**Activity**
Each line starting at the one that contains "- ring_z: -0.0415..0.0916" and ending at the one that contains "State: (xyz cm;" must be returned exactly, and the rest of the listing is left out.

=== Dataset content ===

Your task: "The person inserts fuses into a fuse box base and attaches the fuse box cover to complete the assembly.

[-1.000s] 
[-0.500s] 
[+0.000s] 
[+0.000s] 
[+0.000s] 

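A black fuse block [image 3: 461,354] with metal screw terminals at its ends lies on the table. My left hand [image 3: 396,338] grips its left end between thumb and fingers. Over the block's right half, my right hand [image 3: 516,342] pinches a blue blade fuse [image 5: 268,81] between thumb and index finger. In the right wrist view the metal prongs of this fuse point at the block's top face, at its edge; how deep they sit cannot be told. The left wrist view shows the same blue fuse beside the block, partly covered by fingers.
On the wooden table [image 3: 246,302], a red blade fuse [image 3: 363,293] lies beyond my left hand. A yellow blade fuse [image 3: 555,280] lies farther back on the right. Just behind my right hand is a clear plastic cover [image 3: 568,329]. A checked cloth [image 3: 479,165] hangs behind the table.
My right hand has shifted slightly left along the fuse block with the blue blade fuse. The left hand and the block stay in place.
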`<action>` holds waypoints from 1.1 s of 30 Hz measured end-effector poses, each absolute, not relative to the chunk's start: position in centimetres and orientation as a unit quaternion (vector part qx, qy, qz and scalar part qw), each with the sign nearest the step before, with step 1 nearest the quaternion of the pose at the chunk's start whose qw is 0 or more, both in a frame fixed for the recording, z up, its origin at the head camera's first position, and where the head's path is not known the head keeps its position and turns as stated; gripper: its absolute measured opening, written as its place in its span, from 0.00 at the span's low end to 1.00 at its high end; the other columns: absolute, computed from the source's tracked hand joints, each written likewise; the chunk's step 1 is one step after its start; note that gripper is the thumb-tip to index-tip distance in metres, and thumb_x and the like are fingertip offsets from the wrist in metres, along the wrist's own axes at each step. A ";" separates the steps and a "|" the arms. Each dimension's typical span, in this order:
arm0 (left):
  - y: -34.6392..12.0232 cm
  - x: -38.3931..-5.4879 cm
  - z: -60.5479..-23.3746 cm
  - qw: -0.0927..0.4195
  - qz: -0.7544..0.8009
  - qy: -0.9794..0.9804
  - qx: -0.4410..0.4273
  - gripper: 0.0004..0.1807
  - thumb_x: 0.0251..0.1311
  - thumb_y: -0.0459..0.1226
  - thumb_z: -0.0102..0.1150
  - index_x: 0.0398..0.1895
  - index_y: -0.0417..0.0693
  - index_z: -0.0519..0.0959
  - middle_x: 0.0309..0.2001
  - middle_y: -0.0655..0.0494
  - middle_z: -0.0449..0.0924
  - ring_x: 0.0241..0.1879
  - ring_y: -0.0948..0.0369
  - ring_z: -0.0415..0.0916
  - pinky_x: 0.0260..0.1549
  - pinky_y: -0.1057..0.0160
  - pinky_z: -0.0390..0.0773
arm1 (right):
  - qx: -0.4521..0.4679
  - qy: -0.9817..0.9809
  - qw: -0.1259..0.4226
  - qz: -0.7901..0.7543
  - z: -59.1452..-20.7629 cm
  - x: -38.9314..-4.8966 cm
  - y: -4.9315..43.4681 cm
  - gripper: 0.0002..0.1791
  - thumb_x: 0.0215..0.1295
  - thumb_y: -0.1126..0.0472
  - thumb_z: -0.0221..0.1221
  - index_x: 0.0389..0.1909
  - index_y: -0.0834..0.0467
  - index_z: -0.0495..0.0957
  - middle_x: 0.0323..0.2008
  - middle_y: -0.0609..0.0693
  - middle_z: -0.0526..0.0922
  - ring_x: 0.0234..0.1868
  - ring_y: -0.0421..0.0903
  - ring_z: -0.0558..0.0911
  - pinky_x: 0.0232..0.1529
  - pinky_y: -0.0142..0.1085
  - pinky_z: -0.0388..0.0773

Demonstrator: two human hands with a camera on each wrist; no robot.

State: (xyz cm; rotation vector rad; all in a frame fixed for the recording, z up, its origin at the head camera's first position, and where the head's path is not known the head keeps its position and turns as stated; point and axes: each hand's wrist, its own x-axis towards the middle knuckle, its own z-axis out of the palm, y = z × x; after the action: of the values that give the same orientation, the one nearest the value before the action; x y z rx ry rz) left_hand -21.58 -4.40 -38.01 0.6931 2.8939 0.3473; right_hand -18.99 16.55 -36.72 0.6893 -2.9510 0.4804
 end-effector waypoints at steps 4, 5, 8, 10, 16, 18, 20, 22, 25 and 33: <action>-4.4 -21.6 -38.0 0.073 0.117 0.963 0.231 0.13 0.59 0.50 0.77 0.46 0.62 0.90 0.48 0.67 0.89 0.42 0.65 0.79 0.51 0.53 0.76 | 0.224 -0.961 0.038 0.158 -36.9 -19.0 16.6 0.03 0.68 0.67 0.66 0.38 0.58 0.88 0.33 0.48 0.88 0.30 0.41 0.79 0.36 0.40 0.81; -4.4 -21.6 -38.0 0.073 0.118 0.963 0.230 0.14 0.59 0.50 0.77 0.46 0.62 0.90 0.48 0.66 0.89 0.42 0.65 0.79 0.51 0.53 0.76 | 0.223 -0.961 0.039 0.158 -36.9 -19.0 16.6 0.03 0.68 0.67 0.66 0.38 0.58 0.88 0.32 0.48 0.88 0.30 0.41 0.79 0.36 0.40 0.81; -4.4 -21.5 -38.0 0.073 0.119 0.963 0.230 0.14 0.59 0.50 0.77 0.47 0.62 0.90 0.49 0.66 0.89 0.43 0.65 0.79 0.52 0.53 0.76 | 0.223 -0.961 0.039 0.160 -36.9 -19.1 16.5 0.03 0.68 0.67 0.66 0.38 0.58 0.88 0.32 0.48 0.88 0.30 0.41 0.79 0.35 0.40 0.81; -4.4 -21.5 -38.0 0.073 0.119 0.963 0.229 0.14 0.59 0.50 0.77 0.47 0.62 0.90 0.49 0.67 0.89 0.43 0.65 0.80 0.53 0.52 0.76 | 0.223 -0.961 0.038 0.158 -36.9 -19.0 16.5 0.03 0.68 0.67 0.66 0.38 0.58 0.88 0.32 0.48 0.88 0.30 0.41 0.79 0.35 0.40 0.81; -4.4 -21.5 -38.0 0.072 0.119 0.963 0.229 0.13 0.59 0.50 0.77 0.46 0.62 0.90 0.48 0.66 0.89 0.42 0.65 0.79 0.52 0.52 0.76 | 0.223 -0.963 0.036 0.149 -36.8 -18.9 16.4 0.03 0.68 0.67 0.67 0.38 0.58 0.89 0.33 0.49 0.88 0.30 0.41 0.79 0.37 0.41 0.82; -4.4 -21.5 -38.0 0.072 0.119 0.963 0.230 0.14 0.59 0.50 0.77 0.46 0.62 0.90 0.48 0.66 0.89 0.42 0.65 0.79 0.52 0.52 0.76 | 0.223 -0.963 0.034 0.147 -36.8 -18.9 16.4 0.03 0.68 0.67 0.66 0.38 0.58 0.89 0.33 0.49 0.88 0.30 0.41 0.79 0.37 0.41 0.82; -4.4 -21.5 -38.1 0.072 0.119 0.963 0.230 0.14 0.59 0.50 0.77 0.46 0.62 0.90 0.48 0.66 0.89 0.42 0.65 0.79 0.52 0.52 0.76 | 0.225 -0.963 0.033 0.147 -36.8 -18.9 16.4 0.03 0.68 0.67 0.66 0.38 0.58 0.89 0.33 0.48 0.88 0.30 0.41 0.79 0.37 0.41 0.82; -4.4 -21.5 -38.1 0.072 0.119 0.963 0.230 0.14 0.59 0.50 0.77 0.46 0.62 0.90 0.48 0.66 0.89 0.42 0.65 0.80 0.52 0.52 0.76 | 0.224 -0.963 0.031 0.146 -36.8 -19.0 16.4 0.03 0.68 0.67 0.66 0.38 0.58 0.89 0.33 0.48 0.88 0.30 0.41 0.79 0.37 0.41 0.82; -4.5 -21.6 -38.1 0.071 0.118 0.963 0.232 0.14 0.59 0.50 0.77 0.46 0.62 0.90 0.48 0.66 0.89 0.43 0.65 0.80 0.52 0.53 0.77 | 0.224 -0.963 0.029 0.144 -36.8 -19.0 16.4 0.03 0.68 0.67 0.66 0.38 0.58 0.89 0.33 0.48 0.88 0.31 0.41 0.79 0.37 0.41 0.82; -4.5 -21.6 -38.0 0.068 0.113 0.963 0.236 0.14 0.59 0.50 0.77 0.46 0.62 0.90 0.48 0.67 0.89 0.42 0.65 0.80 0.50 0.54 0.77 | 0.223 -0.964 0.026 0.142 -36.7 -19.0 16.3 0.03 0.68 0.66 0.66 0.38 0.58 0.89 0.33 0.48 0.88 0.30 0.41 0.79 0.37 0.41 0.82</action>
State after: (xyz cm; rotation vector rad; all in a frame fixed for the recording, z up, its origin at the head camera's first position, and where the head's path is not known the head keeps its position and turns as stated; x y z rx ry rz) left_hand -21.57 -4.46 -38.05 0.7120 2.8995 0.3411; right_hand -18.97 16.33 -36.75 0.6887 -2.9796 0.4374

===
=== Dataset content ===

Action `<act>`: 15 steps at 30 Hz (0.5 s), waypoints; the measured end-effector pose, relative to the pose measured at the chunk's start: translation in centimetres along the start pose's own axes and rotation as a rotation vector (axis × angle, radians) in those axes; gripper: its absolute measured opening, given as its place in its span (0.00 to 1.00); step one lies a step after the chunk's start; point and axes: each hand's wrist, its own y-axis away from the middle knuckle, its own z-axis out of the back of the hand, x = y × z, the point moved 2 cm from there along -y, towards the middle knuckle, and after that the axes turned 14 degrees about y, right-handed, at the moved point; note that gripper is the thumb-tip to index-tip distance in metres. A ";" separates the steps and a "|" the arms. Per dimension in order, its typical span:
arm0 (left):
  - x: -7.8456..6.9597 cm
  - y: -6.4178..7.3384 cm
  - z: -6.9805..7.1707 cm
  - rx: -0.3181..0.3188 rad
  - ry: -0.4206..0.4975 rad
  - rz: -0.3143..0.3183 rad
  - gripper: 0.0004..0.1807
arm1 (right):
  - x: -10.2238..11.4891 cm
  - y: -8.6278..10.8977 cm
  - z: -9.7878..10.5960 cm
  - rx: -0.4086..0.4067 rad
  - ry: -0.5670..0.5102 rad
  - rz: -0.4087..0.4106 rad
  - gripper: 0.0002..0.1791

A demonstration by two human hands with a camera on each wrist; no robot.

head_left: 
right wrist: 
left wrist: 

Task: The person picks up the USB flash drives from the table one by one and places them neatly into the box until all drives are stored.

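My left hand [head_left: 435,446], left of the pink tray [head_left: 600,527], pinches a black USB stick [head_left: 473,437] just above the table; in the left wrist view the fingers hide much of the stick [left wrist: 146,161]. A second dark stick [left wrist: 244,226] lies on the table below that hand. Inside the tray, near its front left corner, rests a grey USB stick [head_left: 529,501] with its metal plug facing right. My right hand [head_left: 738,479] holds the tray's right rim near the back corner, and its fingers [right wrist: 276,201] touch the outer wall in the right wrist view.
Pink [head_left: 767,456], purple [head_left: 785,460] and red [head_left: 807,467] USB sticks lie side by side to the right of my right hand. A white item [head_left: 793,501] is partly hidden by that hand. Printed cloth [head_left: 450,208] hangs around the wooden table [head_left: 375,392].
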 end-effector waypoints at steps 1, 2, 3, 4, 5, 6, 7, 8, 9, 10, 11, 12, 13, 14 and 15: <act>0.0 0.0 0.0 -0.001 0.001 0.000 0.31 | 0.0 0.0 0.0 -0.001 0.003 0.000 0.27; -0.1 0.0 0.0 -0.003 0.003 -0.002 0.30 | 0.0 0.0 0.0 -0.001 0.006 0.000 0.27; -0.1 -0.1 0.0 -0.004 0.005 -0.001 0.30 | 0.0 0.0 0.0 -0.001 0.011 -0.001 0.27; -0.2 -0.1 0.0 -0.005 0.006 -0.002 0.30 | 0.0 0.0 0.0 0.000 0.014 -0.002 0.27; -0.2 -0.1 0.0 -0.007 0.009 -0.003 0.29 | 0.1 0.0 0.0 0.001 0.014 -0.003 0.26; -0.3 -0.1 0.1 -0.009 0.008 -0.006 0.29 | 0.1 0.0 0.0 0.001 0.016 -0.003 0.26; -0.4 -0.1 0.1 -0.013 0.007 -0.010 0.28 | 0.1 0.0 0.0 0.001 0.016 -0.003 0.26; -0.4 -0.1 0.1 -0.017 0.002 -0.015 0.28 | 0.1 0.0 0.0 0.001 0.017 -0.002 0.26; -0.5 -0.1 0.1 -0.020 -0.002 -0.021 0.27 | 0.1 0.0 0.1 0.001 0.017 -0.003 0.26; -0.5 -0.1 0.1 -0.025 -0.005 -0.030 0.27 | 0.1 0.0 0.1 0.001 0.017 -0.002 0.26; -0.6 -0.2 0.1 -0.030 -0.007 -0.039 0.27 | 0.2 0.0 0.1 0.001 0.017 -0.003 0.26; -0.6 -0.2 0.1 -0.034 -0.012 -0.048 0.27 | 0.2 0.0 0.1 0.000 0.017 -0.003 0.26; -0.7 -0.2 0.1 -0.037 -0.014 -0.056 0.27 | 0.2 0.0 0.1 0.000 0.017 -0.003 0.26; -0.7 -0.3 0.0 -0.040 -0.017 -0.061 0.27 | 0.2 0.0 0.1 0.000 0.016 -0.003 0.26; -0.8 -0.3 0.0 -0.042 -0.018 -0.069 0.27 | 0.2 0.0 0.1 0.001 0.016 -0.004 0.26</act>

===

**Result of this exercise**
  - ring_z: -0.0415..0.0916
  - pinky_x: 0.0260..0.1549
  - pinky_y: -0.1057..0.0160
  - pinky_z: -0.0390..0.0773
arm1 (right):
  - qx: -0.4521..0.4679
  - qy: -0.9817..0.9809
  - qw: -0.1259..0.4226
  - qz: -0.7901..0.7543
  - z: -59.1452..-20.7629 cm
  - x: -38.9314..-4.8966 cm
  - y: -4.9315..43.4681 cm
  - gripper: 0.0002..0.1791
  - thumb_x: 0.0215..0.1295
  - thumb_y: -0.1126..0.0472
  - thumb_z: -0.0221..0.1221
  - index_x: 0.0389..0.1909
  - index_y: -0.0834..0.0467
  - index_z: -0.0495..0.0957
  - middle_x: 0.0323..0.2008
  - middle_y: -0.0609..0.0693
  - middle_z: -0.0526..0.0922
  - ring_x: 0.0234..0.1868
  - ring_y: -0.0421..0.0903
  - ring_z: -0.0558..0.0911
  - pinky_x: 0.0232..0.1529
  - pinky_y: -0.0142..0.1085
  - pinky_z: -0.0388..0.0773

Demonstrator: two human hands with a camera on each wrist; no robot.

State: (xyz cm; rotation vector rad; all in a frame fixed for the recording, z up, its origin at the head camera's first position, and where the head's path is not known the head keeps its position and turns as stated; point and axes: each hand's wrist, its own x-axis towards the middle knuckle, its own z-axis out of the palm, y = z × x; after the action: of the values that give the same orientation, the one nearest the value before the action; x y z rx ry rz) left_hand -21.58 -4.40 -38.01 0.6931 2.8939 0.3473; right_hand -18.99 16.55 -36.72 0.6893 -2.9510 0.4804

The output for this exercise is now complete.